Toute une vie à chercher
Grande voix anglaise du spoken word, de la scène parlée et chantée, Kae Tempest a écrit un deuxième roman, paru au printemps en anglais, qui arrive très bientôt aux Éditions de l'Olivier. Rothko Taylor sort de prison.
L’article présente un extrait d’un roman de Kae Tempest, artiste britannique connue pour ses performances de spoken word (art oral mêlant parole, rythme et parfois musique) et son premier roman. Ce deuxième roman, intitulé Rothko Taylor, est publié en anglais au printemps 2026 et sera traduit en français aux Éditions de l’Olivier. Kae Tempest y explore des thèmes comme la solitude, le passé et la quête de sens à travers le personnage principal, Rothko Taylor, qui sort de prison après une longue incarcération. Le roman est traduit par Madeleine Nasalik, et l’extrait est publié le 8 août 2026 sur le site AOC.media, un média français axé sur les débats intellectuels et politiques.
Rothko Taylor est le protagoniste du roman. Iel est âgé·e de 36 ans, célibataire, et vit dans une fourgonnette stationnée sur un chantier abandonné. Iel travaille comme employé·e polyvalent dans un hôtel en ruine situé sur le front de mer. Après six mois de liberté, iel tente de reconstruire une vie stable malgré un passé marqué par des difficultés, notamment une incarcération. Le pronom iel est utilisé pour désigner Rothko Taylor, reflétant une identité non binaire ou une préférence pour un langage inclusif. Le personnage incarne une lutte entre le désir de sobriété et de maîtrise de soi, et les tentations d’un environnement chaotique.

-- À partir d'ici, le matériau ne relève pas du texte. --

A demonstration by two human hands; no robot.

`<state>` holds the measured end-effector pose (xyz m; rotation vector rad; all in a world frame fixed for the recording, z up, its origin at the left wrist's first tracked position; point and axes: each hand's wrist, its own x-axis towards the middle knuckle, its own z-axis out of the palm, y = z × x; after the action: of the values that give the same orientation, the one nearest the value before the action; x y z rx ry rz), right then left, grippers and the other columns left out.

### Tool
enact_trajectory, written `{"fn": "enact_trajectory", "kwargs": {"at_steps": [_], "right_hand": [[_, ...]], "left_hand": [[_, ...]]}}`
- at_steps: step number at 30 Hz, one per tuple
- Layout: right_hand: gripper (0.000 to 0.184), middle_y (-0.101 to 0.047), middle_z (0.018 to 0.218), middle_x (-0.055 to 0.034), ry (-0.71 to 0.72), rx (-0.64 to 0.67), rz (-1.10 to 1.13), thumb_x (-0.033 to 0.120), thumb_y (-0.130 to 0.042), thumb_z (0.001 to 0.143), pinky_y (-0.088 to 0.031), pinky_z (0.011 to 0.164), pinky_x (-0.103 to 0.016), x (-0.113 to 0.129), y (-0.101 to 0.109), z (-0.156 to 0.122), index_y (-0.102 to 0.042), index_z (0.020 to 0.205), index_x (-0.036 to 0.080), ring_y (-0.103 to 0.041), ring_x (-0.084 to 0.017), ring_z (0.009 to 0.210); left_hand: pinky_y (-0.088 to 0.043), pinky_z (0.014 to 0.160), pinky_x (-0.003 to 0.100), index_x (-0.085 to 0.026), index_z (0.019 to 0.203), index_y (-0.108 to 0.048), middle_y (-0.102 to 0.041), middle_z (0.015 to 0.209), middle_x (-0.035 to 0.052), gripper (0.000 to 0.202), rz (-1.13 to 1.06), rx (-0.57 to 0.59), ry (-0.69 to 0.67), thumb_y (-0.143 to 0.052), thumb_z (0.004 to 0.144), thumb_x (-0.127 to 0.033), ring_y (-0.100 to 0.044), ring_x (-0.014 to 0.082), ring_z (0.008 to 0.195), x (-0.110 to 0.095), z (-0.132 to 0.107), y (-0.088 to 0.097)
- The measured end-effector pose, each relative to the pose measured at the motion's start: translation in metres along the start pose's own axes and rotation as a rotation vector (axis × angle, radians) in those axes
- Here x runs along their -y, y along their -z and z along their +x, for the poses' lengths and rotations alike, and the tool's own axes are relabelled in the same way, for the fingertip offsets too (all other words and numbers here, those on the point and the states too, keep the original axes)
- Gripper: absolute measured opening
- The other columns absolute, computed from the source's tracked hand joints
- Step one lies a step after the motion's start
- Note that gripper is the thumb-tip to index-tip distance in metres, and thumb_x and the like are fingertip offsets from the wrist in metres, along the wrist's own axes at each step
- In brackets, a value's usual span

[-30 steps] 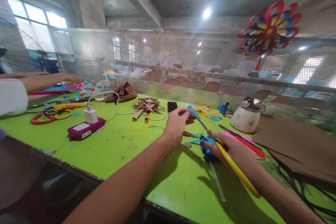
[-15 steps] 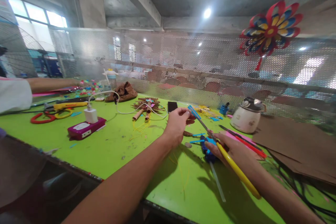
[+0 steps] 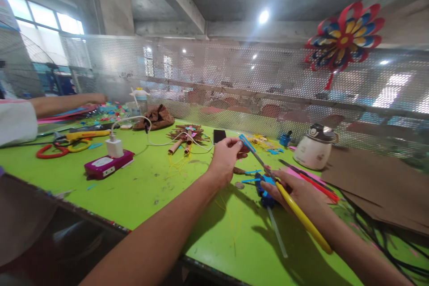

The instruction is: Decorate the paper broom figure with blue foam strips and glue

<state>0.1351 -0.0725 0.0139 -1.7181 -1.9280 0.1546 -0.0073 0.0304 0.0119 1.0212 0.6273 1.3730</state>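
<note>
My left hand (image 3: pixel 225 157) is raised over the green table (image 3: pixel 144 187) and pinches a small blue strip (image 3: pixel 247 143) between thumb and fingers. My right hand (image 3: pixel 296 192) grips yellow-handled scissors (image 3: pixel 301 216); their metal blades reach up to the blue strip. A blue glue gun (image 3: pixel 264 194) with a clear glue stick (image 3: pixel 277 232) lies on the table just under my right hand. Small blue offcuts (image 3: pixel 250 176) lie below the strip.
A white kettle (image 3: pixel 315 147) and brown cardboard sheets (image 3: pixel 378 187) are at right. A pink power strip with a white charger (image 3: pixel 109 161), a brown paper craft (image 3: pixel 186 136) and red and yellow scissors (image 3: pixel 63 148) lie at left. Another person's arm (image 3: pixel 60 103) reaches in far left. A perforated metal screen (image 3: pixel 234 85) backs the table.
My hands, the strip and the scissors have barely moved. The other person's arm at far left shifted over their coloured pieces.
</note>
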Motion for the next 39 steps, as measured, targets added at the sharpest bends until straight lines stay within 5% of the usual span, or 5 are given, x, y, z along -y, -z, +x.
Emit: {"fn": "enact_trajectory", "kwargs": {"at_steps": [17,39], "right_hand": [[0.034,-0.064,0.062,0.0001,0.018,-0.049,0.023,0.046,-0.052,0.08,-0.039,0.048,-0.021,-0.01,-0.009,0.001,-0.068,0.094,0.02,-0.057,-0.014,0.054],[0.043,-0.07,0.078,-0.0038,0.074,-0.05,0.043,0.049,-0.049,0.081,-0.045,0.054,-0.024,-0.016,-0.012,0.004,-0.065,0.109,0.021,-0.062,-0.018,0.066]], "left_hand": [[-0.043,0.055,0.02,-0.011,0.069,-0.054,-0.06,0.065,0.0038,0.011,0.008,-0.004,0.004,-0.053,0.079,-0.009,-0.057,0.0087,0.059,0.0,0.001,0.001],[-0.047,0.058,0.023,-0.013,0.068,-0.052,-0.06,0.066,0.0047,0.013,0.084,0.044,-0.035,-0.052,0.079,-0.006,-0.058,0.0097,0.058,0.001,-0.001,-0.001]]}}
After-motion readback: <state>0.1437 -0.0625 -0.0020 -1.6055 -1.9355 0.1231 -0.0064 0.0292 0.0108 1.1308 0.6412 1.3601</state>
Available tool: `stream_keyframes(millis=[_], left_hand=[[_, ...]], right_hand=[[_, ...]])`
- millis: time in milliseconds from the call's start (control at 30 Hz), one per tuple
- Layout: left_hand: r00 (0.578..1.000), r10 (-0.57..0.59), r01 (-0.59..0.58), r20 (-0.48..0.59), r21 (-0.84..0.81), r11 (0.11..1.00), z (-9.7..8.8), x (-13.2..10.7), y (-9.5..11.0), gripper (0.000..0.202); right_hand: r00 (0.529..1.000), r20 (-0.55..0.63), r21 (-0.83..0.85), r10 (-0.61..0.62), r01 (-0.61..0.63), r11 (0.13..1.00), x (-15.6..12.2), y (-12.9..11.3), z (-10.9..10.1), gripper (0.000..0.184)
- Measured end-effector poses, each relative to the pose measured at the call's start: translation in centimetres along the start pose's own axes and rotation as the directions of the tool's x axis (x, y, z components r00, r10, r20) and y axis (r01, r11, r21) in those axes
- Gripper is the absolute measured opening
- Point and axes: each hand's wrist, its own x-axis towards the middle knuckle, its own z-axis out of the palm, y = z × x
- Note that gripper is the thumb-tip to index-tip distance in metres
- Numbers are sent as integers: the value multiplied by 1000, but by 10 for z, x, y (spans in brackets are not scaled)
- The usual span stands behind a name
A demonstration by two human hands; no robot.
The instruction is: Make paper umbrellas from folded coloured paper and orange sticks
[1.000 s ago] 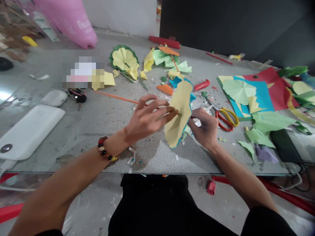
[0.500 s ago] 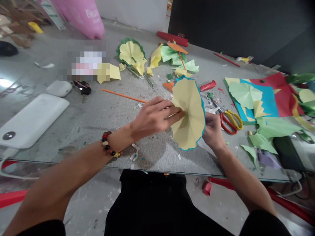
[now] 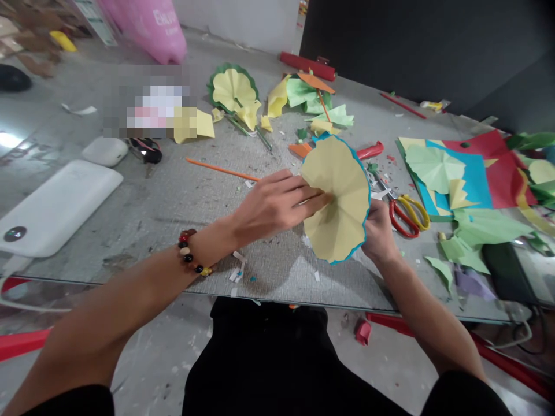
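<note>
Pleated paper fan (image 3: 338, 199), yellow face and blue rim, is held up over the table's near-middle and spread almost to a full disc. Left hand (image 3: 277, 205) is open, fingers extended and laid across the yellow face, with the tips reaching the pleat centre. Thumb is hidden, so can't confirm a pinch. Right hand (image 3: 379, 231) is curled at the fan's right side, fingers hidden behind the paper, apparently gripping from the back. Reads as a two-sided hold: centre pinned from the front, back supported, rim left free so the pleats can splay.

Delta: a second ago the paper was a narrow, part-open strip. Now it's much wider and rounder, and sits further right in view.

Nearby: orange paper straw (image 3: 221, 171) on the table, left of the fan, its end just by the left hand. Red-and-yellow-handled scissors (image 3: 398, 222) lie right of the right hand. Red tool handle (image 3: 370, 151) sits just beyond the fan. Farther out: yellow-and-green paper flower (image 3: 234, 89) on the far side, coloured paper sheets (image 3: 474, 179) at right.
</note>
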Motion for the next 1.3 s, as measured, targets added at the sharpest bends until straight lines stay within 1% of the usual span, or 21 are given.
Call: stream_keyframes(millis=[67,200,333,533,733,900,1033,1167,1300], left_hand=[[1000,13,-13,8,-2,1000,-1,1,0,27],[1000,8,-9,22,53,999,1,2,-3,21],[1000,3,-2,-13,58,998,5,2,-4,18],[999,12,-10,-41,50,999,3,-1,-3,18],[1000,-5,4,11,56,998,4,0,0,18],[999,9,-5,-43,95,995,7,2,0,15],[999,-6,11,-36,130,991,7,3,0,13],[999,-17,22,-38,135,991,7,1,2,13],[999,12,-6,-42,137,990,10,-1,2,13]], right_hand=[[1000,17,18,13,-14,1000,0,0,-1,27],[999,30,52,35,-36,998,-1,0,1,27],[1000,-4,31,24,-24,999,-2,-2,4,26],[999,-33,27,11,-10,1000,-3,-7,6,20],[999,-39,11,13,-13,1000,-3,-9,8,23],[997,-75,-19,3,-4,1000,-3,-11,10,22],[996,-86,-15,10,-11,1000,-3,-15,11,20],[989,-145,-17,-25,22,1000,-3,-19,12,20],[990,-131,-52,-57,51,997,-3,-19,11,16]])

Le roman s’ouvre sur une scène où Rothko Taylor, en octobre 2026, grimpe à une échelle pour effectuer une réparation dans une gouttière. Iel est confronté·e à un vent glacial qui rend la tâche difficile, provoquant un torticolis et une sensation de vulnérabilité physique. Ce moment symbolise à la fois la précarité de sa situation (emploi instable, logement précaire) et une forme de renaissance : iel est sobre, libre et en vie après des années de chaos. La gratitude ressentie par Rothko Taylor face à cette sobriété et cette liberté contraste avec l’image d’un monde qui a « passé à autre chose » depuis sa sortie de prison, suggérant un sentiment d’abandon ou de décalage avec la société.
Depuis sa sortie de prison, Rothko Taylor suit une routine stricte, sept jours sur sept, qu’iel considère comme un moyen de retrouver une maîtrise de soi et un potentiel perdu. Cette routine inclut un réveil à 6 heures, une toilette et une habillage à 6 h 40, puis un départ pour le travail. Pour Rothko Taylor, cette discipline représente une tentative de stabiliser une existence marquée par l’instabilité et les « entre-deux » (situations intermédiaires, ni tout à fait stables ni totalement chaotiques). L’hôtel où iel travaille est décrit comme menacé de ruine, ce qui souligne la précarité de son emploi et, par extension, de sa situation globale.
Plusieurs thèmes structurent l’extrait du roman. Le premier est la solitude, illustrée par le retour de Rothko Taylor dans sa ville natale, où iel est confronté·e à des souvenirs et à un environnement qui rappelle son passé. Le second thème est la quête de sens, symbolisée par la routine comme tentative de donner un cadre à une vie désordonnée. Enfin, le roman aborde la notion de liberté, à la fois physique (sortie de prison) et intérieure (sobriété), mais aussi la difficulté de se réinsérer dans un monde qui a évolué sans soi. Ces thèmes sont explorés à travers des détails concrets, comme l’échelle qui tangue ou la présence de Donovan, un personnage secondaire qui cherche à échapper aux éléments.